Simple limit orders – whereby you place an order with a spread betting provider to sell a spread bet when it reaches a certain price point – will free you from watching prices all day,
Example: You might be going away on holiday, or be otherwise engaged for a few days during an interesting market period. You want to watch the market, but you just cannot do it. The price of December FTSE is (say) 4050/4055 and you think it will drop over the next few days, before sharply rallying. Obviously you don’t want to buy at 4055 if you could buy at 3900 (say) in a couple of days from now. You give your spread betting company the following order:
‘Buy December FTSE at a limit of 3900.’
The spread betting company will then place an UP bet for you (buy) if the December FTSE price drops below 3900. He will do this without further instruction from you.
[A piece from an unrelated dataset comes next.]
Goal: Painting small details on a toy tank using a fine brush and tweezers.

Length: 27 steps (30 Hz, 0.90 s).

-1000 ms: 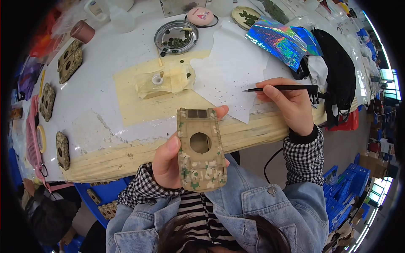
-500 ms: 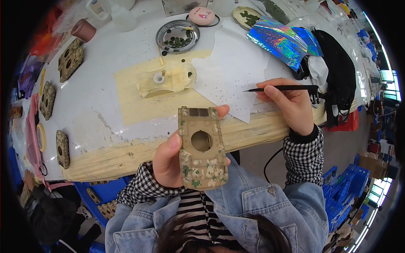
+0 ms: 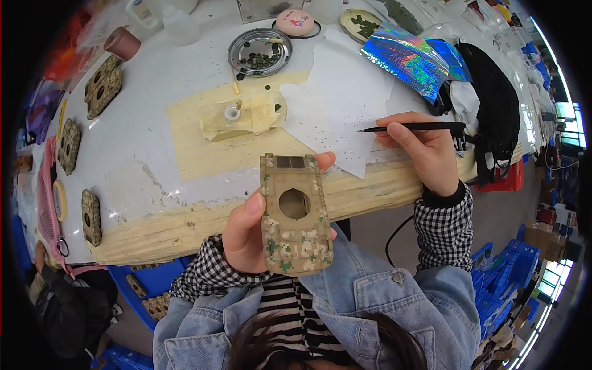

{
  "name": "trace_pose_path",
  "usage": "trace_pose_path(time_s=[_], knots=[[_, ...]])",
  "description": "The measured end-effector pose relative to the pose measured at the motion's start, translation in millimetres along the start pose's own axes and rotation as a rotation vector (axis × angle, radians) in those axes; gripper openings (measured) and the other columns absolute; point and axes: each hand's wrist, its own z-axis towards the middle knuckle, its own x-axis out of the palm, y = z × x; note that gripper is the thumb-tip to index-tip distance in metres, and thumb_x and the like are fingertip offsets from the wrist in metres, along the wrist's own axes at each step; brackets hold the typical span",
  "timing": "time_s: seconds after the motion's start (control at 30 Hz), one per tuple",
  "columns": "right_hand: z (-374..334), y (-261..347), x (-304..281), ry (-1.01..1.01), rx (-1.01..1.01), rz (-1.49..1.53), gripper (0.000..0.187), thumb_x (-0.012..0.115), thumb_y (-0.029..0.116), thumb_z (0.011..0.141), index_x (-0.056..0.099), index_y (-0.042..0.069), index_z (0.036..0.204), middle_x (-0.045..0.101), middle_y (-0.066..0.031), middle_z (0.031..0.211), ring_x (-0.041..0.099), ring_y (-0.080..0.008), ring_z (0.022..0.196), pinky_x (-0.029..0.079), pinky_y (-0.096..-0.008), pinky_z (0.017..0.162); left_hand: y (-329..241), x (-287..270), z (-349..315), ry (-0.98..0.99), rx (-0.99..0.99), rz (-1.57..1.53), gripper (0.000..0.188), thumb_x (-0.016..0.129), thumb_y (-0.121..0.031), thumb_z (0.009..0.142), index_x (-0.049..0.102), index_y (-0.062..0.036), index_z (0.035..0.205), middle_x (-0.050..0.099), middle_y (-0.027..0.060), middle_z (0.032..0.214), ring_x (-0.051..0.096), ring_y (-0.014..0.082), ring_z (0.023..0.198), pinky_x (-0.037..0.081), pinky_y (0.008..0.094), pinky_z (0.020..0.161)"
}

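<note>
My left hand (image 3: 243, 231) is closed round a tan model tank hull (image 3: 296, 243), its thumb along the left side and fingertips showing past the right. The hull has pixel camouflage in green and cream, a round hole in its top and a dark grille at the far end. Between the thumb and fingers of my right hand (image 3: 416, 148) are black tweezers (image 3: 431, 127), lying nearly level, with their fine tip pointing left. Under that tip is a white sheet (image 3: 333, 92) dotted with tiny specks, and the tip stays apart from the hull.
Beyond my hands are a taped block with a small white cup (image 3: 232, 113) and a round metal tin (image 3: 259, 52) of small dark green parts. Several camouflaged hulls (image 3: 91, 217) stand along the left. Holographic film (image 3: 407, 58) and a black bag (image 3: 493, 92) lie at right.
The hull in my left hand has tipped slightly and shifted a little toward the far side. My right hand holds the tweezers almost still.
</note>
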Motion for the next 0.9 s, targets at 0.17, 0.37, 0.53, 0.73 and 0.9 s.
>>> trace_pose_path(time_s=[0.17,0.37,0.53,0.73,0.9], knots=[[0.4,0.0,-0.6,0.012,0.001,-0.009,0.018,0.059,0.010,0.090,0.064,-0.004,0.099,0.067,-0.0112,0.095,0.065,-0.0148,0.082,0.052,-0.0239,0.076,-2.4,-0.3,0.2,0.018,-0.024,0.025,0.087,0.047,-0.053,0.084,0.017,0.0050,0.141,0.002,0.0356,0.144,0.066,0.0289,0.083,0.057,0.0335,0.066],[-0.2,-0.8,0.4,0.004,0.005,0.009,0.017,0.059,0.009,0.089,0.063,-0.004,0.099,0.067,-0.0122,0.095,0.065,-0.0155,0.083,0.052,-0.0244,0.076,-2.5,-1.2,-0.1,0.017,-0.026,0.015,0.088,0.048,-0.053,0.083,0.016,0.0051,0.141,0.000,0.0357,0.144,0.066,0.0288,0.082,0.056,0.0332,0.066],[-0.9,0.7,0.3,0.009,0.018,0.018,0.019,0.059,0.009,0.089,0.063,-0.005,0.100,0.067,-0.0116,0.094,0.064,-0.0145,0.083,0.052,-0.0244,0.077,-0.3,-1.2,0.1,0.004,-0.007,-0.010,0.089,0.049,-0.054,0.083,0.016,0.0057,0.141,-0.001,0.0366,0.144,0.066,0.0286,0.081,0.056,0.0331,0.066],[-2.2,1.6,0.5,0.026,-0.005,-0.033,0.018,0.060,0.008,0.088,0.064,-0.005,0.101,0.066,-0.0104,0.092,0.062,-0.0129,0.083,0.050,-0.0229,0.076,-0.1,-1.2,0.3,-0.002,0.001,-0.027,0.089,0.049,-0.054,0.083,0.016,0.0057,0.141,-0.003,0.0367,0.144,0.066,0.0286,0.082,0.056,0.0329,0.066],[-5.5,2.2,4.3,0.030,-0.093,-0.061,0.017,0.060,0.005,0.088,0.064,-0.004,0.101,0.066,-0.0093,0.091,0.061,-0.0121,0.084,0.048,-0.0220,0.075,0.1,-1.1,0.6,-0.004,0.000,-0.016,0.090,0.050,-0.053,0.082,0.016,0.0057,0.141,-0.003,0.0376,0.143,0.066,0.0287,0.081,0.056,0.0329,0.065]])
Example: As above, but you think the market will rise at some point over the next few days before dipping sharply down. You don’t want to sell at 4050 if you could sell at (say) 4120 in a couple of days time. You therefore give the following order to your spread betting provider:
‘Sell December DOW at a limit 4120.’ They will then place a DOWN bet for you (sell) if the December FTSE price rises at any point above 4120.
Of course you can also use limit orders to help you take the emotions out of trading. When you are spread trading it is all too easy to take your profits too soon while letting your losses get out of control. Setting orders in advance of placing trades will help prevent this. One way to do this is to decide on a risk-reward ratio – say, a ratio of 3:1. So, for instance, you might put in limit orders to take gains if the price increases by 90 points and curtail the losses if the market you are speculating on fell on by 30 points. Doing this removes the temptation to take profits too soon and as long as you call your trades right a third of the time you will make money.